Like a great meal

Conflicting emotions wrestle one another when I finish reading a good story. I can’t honestly deny a whiff of bereavement. No longer will I see and hear the people I have come to know and more important, to care about. They will be gone. But it feels so good to push back from the table when a good meal ends, satisfied. Nourished. Francis Bacon once said,  “Some books are to be tasted, others to be swallowed, and some few to be chewed and digested.”
Last night in bed, I arrived at the last page of “Light on Snow,” an absorbing tale by the gifted writer Anita Shreve, and of course, I felt sad to say goodbye to it, but what a great meal. Nourishing. Satisfying. Good writing does that.

More than many authors whose good writing have fed my imagination, Ursula Hegi invariably serves me a great meal. But there are so many others, so many favorites. And it’s not only fiction that draws me in. Biographies and non-fiction can be wonderful, too, particularly when they shed light on a person or subject I care deeply about: classical music, the Holocaust, journalism.

Last week Betsy and I descended on Flyleaf Books, an inviting, wonderful independent bookstore in Chapel Hill that was offering a three-day sale for members. Clutching gift cards bestowed on us at Christmas by family members, we browsed the stacks, books new and gently used and returned home lugging a  grocery bag full of tempting material that should take care of our reading urges for several weeks, months maybe. Our spirits soared.

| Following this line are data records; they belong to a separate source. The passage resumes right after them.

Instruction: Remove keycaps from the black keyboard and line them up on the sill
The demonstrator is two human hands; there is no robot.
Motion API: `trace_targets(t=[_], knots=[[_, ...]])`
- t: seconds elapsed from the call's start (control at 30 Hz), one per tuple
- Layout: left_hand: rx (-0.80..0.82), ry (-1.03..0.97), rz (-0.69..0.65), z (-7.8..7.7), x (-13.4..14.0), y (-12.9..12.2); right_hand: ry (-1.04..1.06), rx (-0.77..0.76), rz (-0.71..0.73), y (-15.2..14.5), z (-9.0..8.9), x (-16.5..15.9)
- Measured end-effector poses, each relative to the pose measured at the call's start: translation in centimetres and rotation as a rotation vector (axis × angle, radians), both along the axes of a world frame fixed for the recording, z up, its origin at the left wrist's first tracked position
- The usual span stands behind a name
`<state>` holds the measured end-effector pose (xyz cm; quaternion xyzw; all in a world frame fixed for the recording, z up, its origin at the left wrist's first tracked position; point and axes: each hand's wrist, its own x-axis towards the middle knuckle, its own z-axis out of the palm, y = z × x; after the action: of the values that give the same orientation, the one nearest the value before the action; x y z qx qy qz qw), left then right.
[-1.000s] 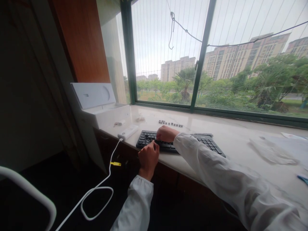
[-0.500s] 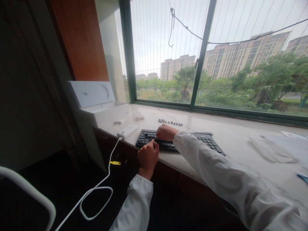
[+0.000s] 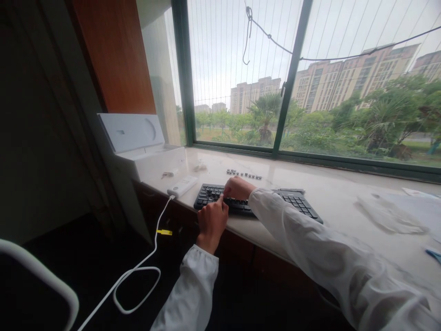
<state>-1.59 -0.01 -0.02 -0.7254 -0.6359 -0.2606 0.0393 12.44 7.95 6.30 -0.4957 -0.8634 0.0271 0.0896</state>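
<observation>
A black keyboard lies along the front edge of the pale ledge, with several gaps where keycaps are off. My right hand is over its middle, fingers bent down and closed near the keys; the fingertips are mostly hidden. From the near side, my left hand reaches to the same spot, most fingers curled and one digit stretched toward the right fingertips. Whatever either hand holds is too small or hidden to name. Loose keycaps sit in a row behind the keyboard.
Left of the keyboard lies a white device with a white cable hanging off the edge. An opened white box stands farther left. Clear plastic bags lie at right. A green-framed window borders the ledge's back.
My left hand has shifted slightly, its pointing digit now stretched farther up toward the right fingertips. My right hand stays almost in place over the keyboard.
</observation>
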Motion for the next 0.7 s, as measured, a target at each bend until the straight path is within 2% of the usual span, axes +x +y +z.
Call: trace_targets(t=[0.2, 0.7], knots=[[-0.006, 0.019, -0.005, 0.31, 0.09, -0.2, 0.079, -0.05, -0.01, 0.32, 0.03, 0.65], [-0.002, 0.019, 0.004, 0.24, 0.1, -0.26, 0.114, -0.078, -0.064, 0.2, 0.25, 0.52]])
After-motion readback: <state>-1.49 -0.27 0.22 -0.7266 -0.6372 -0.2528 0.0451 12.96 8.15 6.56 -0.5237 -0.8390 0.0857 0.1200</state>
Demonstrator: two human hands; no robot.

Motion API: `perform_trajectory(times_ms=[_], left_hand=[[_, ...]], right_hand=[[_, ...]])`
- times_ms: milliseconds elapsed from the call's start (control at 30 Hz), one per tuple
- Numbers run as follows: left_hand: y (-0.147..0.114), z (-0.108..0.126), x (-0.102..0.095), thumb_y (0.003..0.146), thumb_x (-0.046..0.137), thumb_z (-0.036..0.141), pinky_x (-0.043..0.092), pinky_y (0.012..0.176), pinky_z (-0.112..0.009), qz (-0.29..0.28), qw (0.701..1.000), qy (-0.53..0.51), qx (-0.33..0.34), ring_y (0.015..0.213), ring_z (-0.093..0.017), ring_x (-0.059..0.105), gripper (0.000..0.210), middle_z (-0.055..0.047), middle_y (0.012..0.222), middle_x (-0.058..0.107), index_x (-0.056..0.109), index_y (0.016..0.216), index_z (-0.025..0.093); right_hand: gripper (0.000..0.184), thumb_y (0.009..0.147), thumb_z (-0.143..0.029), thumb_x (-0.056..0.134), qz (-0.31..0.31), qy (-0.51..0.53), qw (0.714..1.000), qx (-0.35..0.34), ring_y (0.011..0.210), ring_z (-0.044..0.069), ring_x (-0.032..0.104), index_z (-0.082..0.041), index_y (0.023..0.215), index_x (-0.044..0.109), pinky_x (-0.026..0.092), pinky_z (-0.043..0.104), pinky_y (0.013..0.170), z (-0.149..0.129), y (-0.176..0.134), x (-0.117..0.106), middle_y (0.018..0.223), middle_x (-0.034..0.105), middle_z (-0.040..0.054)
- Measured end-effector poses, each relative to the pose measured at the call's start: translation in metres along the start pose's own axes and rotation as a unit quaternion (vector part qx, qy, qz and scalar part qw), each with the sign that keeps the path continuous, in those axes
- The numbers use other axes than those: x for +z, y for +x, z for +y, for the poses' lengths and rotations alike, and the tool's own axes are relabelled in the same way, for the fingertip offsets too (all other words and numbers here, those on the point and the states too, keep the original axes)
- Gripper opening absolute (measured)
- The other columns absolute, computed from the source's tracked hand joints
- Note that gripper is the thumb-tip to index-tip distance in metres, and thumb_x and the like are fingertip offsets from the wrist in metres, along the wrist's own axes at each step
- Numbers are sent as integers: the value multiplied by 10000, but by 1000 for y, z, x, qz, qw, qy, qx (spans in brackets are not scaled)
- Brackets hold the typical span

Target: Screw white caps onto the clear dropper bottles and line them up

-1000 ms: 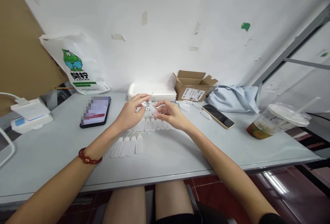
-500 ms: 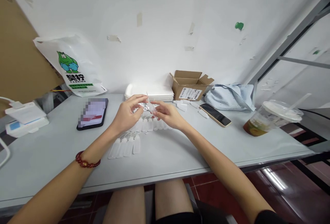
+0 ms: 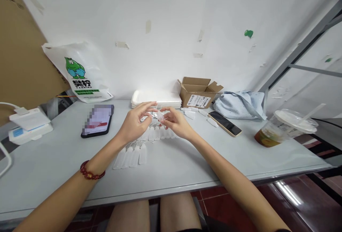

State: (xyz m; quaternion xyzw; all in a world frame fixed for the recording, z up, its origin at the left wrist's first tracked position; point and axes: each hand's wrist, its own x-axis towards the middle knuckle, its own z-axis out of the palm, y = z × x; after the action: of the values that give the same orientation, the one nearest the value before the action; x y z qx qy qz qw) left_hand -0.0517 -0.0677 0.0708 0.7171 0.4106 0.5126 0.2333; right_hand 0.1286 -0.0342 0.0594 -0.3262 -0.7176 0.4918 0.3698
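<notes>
Both hands meet above the middle of the table. A small translucent plastic tag (image 3: pixel 160 116) is pinched between the thumb and fingers of my right hand (image 3: pixel 176 121). At its left side, my left hand (image 3: pixel 136 120) has its fingers curled towards the tag's upper end; whatever they grip there is too small to make out. Under the hands lies a row of similar tags (image 3: pixel 157 133) with thin white loops, partly hidden by my fingers. Nearer the front edge is a second group of tags (image 3: pixel 134 155), side by side with their loops pointing away from me.
Behind the hands sit a stack of white trays (image 3: pixel 157 98) and an open cardboard box (image 3: pixel 199 95). Loose tags (image 3: pixel 190 114) lie near a phone (image 3: pixel 224 123). Another phone (image 3: pixel 97 121) and a white bag (image 3: pixel 85 72) are leftward. A drink cup (image 3: pixel 283 127) stands rightward.
The view has tilted slightly, so everything sits a little lower. In my right hand the tag is turned more upright, and the white loop that stuck up by my left fingers shows less.
</notes>
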Motion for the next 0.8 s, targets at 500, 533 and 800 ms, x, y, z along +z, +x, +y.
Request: perform_trajectory(times_ms=[500, 533, 800], left_hand=[[-9, -8, 6, 832, 440, 122, 564, 761, -303, -15, 961, 213, 174, 1003, -221, 665, 495, -101, 1261, 588, 435, 1324, 180], [-10, -7, 6, 831, 446, 132, 567, 722, -293, -17, 961, 219, 170, 985, -222, 671, 501, -92, 1252, 600, 431, 1328, 188], [-4, -4, 4, 846, 525, 217, 512, 844, -357, 40, 955, 239, 168, 976, -215, 630, 287, -84, 1067, 653, 580, 1125, 181]], right_hand=[[366, 755, -257, 626, 35, 80, 996, 21, 697, 164, 657, -168, 1092, 516, 496, 270, 576, -4, 0, 5, 785, 631, 20], [366, 747, -263, 640, 47, 94, 994, 22, 705, 168, 662, -173, 1080, 520, 499, 271, 579, -4, 0, 4, 785, 637, 18], [353, 701, -282, 692, 67, 138, 988, 34, 691, 164, 658, -187, 999, 530, 513, 282, 589, -5, 2, 3, 761, 641, 2]])
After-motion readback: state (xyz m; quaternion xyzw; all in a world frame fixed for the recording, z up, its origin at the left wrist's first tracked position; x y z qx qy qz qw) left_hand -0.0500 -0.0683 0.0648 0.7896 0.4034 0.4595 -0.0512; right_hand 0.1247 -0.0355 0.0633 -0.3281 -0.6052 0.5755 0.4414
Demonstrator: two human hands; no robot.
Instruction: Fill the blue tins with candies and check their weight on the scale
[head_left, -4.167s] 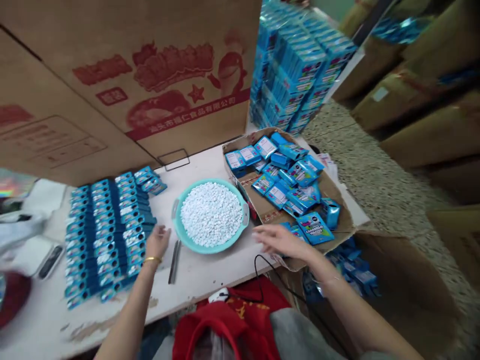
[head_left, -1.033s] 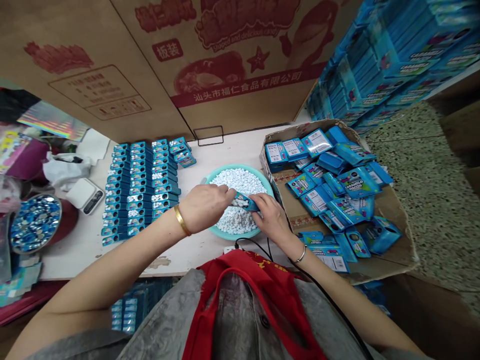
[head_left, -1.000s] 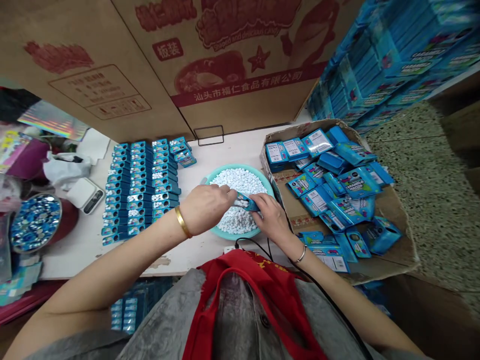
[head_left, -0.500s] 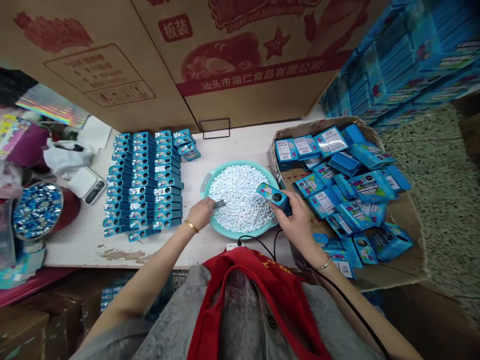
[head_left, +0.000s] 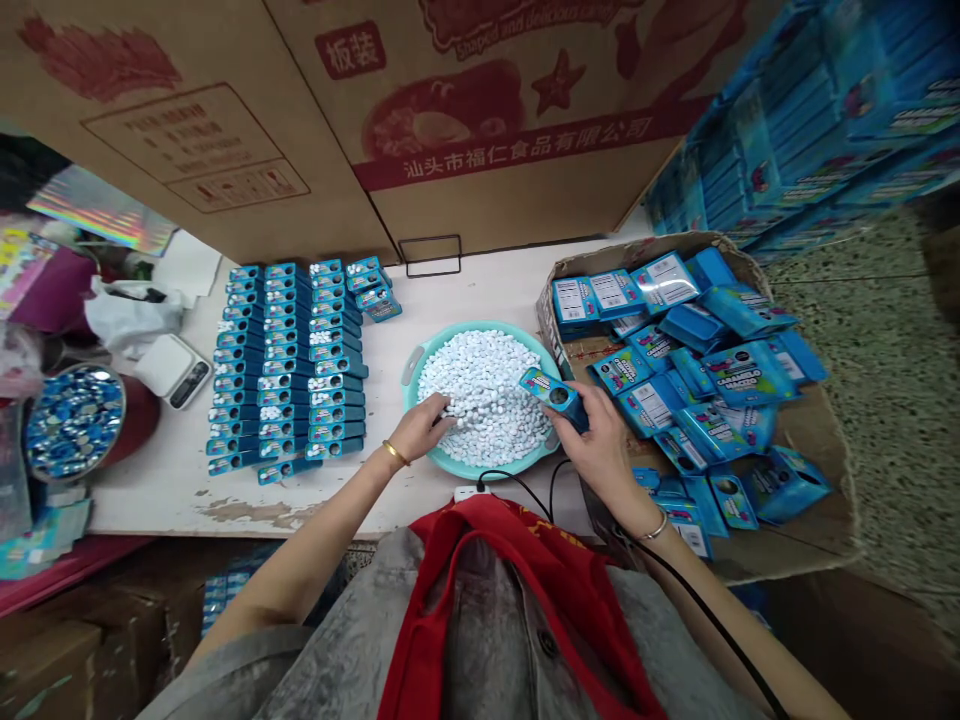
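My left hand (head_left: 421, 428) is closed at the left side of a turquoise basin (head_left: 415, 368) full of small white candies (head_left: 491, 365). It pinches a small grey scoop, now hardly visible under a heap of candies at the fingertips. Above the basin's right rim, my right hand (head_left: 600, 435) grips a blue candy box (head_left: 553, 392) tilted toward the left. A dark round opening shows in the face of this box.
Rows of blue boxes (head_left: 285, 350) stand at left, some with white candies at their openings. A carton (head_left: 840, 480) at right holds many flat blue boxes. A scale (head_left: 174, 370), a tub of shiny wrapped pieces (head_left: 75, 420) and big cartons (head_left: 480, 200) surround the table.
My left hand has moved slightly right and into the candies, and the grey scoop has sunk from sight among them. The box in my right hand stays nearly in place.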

We were read to as children, and we read to our children and grandchildren, all of whom now read for themselves. That’s how it begins. Parents, you have the power to enrich the lives of your children and grandchildren by replacing some of the time spent gazing into a small blue screen with reading time, reading together lovingly crafted stories. You will  change their lives. You will nourish them, yourself, too.